▶ _Exercise prompt_:
Which of the lines below hold the word "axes"? Pull each of them out.

▶ _Exercise data_:
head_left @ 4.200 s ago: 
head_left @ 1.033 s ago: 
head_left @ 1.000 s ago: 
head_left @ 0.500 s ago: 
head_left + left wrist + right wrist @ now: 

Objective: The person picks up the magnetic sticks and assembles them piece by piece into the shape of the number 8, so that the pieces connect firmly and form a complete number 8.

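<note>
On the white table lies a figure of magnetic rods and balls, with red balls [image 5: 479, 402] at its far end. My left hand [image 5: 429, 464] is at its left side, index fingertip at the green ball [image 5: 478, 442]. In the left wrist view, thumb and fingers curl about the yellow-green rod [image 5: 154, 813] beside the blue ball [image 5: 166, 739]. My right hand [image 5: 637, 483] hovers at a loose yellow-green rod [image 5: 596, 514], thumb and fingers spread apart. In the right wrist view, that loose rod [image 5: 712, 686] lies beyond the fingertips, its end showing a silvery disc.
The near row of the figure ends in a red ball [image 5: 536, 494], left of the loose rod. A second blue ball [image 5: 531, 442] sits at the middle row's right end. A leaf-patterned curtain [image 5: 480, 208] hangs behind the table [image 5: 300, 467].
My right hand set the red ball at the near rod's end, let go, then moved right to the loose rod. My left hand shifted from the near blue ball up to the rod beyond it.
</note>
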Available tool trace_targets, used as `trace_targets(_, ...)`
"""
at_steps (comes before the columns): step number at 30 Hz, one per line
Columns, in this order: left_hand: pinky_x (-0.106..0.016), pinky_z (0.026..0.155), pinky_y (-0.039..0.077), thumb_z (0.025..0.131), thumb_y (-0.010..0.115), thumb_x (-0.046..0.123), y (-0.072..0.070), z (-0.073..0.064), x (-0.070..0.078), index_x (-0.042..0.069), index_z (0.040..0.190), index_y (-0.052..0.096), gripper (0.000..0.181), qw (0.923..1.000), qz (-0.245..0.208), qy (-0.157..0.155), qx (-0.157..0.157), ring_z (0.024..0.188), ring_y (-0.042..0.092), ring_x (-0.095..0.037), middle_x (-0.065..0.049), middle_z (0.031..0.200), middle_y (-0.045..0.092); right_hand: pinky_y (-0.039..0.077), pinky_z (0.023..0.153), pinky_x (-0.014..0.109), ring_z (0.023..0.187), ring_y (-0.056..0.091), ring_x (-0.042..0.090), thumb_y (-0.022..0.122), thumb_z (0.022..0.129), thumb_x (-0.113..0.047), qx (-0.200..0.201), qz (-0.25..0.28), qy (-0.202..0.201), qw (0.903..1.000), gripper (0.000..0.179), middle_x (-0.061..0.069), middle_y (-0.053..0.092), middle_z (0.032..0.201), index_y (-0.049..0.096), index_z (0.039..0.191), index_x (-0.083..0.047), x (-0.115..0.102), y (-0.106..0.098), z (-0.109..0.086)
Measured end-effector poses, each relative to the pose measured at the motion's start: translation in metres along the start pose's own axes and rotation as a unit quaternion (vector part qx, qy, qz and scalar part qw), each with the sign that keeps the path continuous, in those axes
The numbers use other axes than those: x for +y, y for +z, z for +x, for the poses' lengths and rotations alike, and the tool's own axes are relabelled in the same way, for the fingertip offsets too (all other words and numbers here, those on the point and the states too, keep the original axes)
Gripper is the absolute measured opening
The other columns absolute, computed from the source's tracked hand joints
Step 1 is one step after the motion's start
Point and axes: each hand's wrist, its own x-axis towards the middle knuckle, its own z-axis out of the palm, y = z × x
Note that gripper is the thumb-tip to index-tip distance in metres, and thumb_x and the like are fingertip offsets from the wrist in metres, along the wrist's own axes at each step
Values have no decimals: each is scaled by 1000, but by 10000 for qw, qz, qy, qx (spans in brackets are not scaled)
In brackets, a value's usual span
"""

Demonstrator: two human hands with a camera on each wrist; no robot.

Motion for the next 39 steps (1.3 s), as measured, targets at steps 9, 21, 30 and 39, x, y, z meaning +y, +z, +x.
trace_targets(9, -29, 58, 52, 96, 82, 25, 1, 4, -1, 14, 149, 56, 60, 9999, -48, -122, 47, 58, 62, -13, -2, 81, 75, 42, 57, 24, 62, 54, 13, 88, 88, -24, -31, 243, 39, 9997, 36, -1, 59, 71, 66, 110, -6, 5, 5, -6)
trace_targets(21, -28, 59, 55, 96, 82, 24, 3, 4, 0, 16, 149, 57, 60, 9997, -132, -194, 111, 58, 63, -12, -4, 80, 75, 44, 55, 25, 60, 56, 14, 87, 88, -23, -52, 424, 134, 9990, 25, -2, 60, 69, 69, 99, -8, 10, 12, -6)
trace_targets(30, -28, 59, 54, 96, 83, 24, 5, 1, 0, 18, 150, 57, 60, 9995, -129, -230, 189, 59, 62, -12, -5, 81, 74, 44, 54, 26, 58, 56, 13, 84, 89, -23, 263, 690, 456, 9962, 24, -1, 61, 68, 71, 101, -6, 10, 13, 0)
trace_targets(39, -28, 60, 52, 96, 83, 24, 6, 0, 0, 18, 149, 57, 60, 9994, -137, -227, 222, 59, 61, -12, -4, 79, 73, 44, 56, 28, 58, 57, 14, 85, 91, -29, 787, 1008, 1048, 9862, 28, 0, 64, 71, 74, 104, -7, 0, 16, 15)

▶ _Finished exercise_:
Measured end-effector poses, each relative to the pose measured at the motion's start: translation in metres along the start pose's own axes and rotation as a unit quaternion (vector part qx, qy, qz and scalar part qw), each with the sign that keeps the path continuous, in those axes
The numbers use other axes than those: x for +y, y for +z, z for +x, for the poses' lengths and rotations alike, and the tool's own axes are relabelled in the same way, for the fingertip offsets too (all other words and numbers here, those on the point and the states too, keep the original axes)
Point and axes: each hand's wrist, its own x-axis towards the middle knuckle, its own z-axis out of the palm, y = z × x
Note that gripper is the thumb-tip to index-tip distance in metres, and thumb_x and the like are fingertip offsets from the wrist in metres, along the wrist's own axes at each step

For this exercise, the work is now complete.